Since the Halko algorithm depends upon random numbers, it will also be dependent upon the random number “seed”. To be able to reproduce the same results, use Fixed random seed (reproducible results).
Meanwhile, if the random number seed changes, the results will slightly change. The changes in results indicate where this algorithm is less accurate. Almost always, the error in this algorithm is within 10 times how much a result changes when the random number seed is changed. Use Dynamic random seed (investigate precision) to use a random seed that will be different every time you run Step 2 of this feature.
Meanwhile, if your data is numeric, this alternative dialog will come up:
Here also, the options for Step 1 and Step 2 will show.
For Step 1, the PCA Marker Normalization choices match those that would have been available for genotypic data, and if your data is recoded from genotypic data using the additive model, will produce the same results.
Meanwhile, if you want compatibility with Numeric > Numeric Principal Component Analysis, you should select Apply no normalization, which is the default. The output will match the output of Numeric > Numeric Principal Component Analysis when, in that feature, you check Center data by marker and un-check Center data by sample.
Step 2 for numeric data is exactly the same as Step 2 for genotypic data.
The output spreadsheet for eigenvalues and the output spreadsheet for eigenvectors are in exactly the same format as those generated by Genotype > Genotype Principal Component Analysis and by Numeric > Numeric Principal Component Analysis. This means that you can use your output Principal Components/Eigenvectors spreadsheet from a Genotype > Compute Large Data PCA run as a pre-computed principal components spreadsheet to apply PCA correction to your data. To do this, use Genotype > Genotype Principal Component Analysis or Numeric > Numeric Principal Component Analysis, select the Use precomputed principal components choice that exists in either feature and choose your output Principal Components/Eigenvectors spreadsheet.

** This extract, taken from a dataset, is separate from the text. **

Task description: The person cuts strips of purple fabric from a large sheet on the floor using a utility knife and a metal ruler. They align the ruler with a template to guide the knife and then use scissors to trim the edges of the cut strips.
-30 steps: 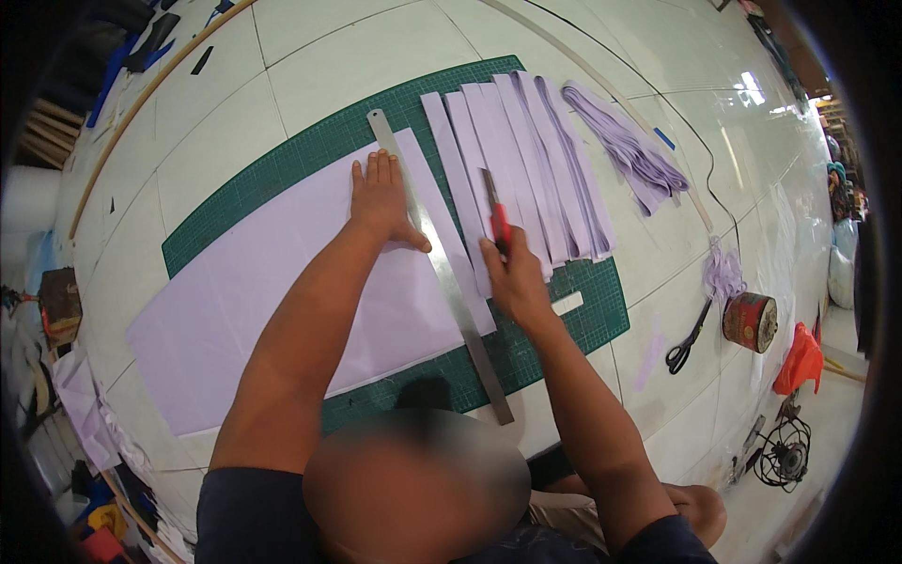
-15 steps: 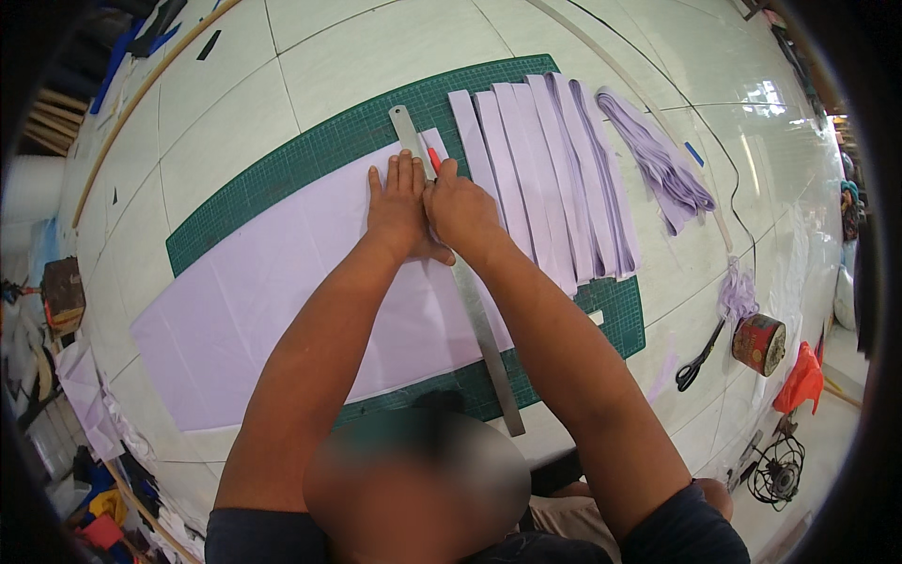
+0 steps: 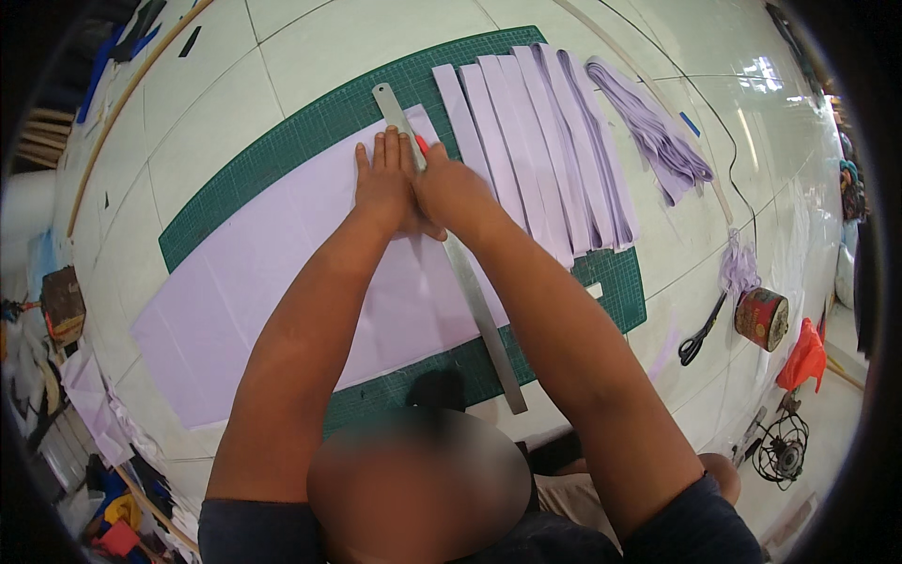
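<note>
A layered piece of lilac fabric (image 3: 254, 282) lies on a green cutting mat (image 3: 221, 211). Across its right part runs a long steel ruler (image 3: 486, 324), slanting from far to near. My left hand (image 3: 383, 193) presses flat on the ruler and fabric, fingers stretched toward the far end. Close against it, my right hand (image 3: 456, 193) is closed round a red utility knife (image 3: 422, 146), held along the ruler's right edge; its blade is hidden. Right of that hand, several folded lilac strips (image 3: 517, 141) lie side by side on the mat.
A lilac fabric bundle (image 3: 648, 132) lies on the tiled floor (image 3: 282, 52) beyond the strips. To the right are black-handled scissors (image 3: 695, 343), a round tin (image 3: 761, 318), a red plastic bag (image 3: 803, 359) and a thin cable (image 3: 723, 132). A long wooden stick (image 3: 117, 122) lies at the left.
The whole view has shifted slightly, so the mat sits higher. My right hand with the utility knife has slid a little toward me along the ruler; my left hand stays pressed down.
</note>
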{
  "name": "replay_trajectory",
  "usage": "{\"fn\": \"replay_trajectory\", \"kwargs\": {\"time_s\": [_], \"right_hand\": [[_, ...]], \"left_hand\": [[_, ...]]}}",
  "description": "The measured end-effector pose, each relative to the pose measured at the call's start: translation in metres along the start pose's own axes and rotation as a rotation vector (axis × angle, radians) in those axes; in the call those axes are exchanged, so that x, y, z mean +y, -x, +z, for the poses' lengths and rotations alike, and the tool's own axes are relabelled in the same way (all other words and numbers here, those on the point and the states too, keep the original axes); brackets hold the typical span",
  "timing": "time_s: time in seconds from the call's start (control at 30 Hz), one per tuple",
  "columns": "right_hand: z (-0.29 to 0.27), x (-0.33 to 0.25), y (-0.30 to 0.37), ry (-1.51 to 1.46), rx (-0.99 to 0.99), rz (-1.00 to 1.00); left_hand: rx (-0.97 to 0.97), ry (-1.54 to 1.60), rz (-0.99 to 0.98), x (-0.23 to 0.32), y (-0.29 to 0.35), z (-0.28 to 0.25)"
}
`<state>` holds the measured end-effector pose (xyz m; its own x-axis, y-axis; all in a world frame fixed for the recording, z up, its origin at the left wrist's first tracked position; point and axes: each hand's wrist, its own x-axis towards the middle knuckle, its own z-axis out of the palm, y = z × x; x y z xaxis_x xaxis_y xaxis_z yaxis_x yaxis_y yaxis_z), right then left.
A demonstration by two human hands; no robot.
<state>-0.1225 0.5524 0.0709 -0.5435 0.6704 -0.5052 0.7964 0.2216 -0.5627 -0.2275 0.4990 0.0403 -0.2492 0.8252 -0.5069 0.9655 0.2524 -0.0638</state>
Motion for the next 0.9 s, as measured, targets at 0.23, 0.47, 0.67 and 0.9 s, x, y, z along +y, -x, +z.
{"fn": "replay_trajectory", "kwargs": {"time_s": [0.23,0.47,0.67,0.9], "right_hand": [[0.034,0.073,0.089,0.030,-0.010,0.005],[0.048,0.108,0.209,0.114,-0.189,0.204],[0.065,0.159,0.284,0.169,-0.185,0.197],[0.037,0.136,0.288,0.181,-0.164,0.119]], "left_hand": [[-0.010,-0.004,0.004,0.006,0.007,-0.008],[-0.031,-0.016,-0.022,0.003,0.009,-0.010],[-0.011,-0.005,-0.013,0.009,0.003,-0.005],[-0.025,-0.031,-0.015,0.004,0.006,-0.013]]}}
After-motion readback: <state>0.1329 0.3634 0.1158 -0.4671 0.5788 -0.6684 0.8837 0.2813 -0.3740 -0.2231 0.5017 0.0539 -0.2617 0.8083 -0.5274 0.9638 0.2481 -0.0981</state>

Setting the “Transpose and analysis memory usage” to its new default level of 2 GB, 4K samples can be processed to get 15 principal components in a matter of seconds,14K samples can be processed in a minute and a half, 28K samples can be processed on the order of eleven minutes, and 40K samples, which took hours before, can be processed on the order of a half hour.
Recently, an analysis using a preliminary version of this new feature was able to process a dataset with 400,000 samples, ten times the upper limit of the number of samples that the earlier features could process. This took about three days–it wasn’t instantaneous, but the job did get done. Previously, this dataset would have been impossible to analyze at all.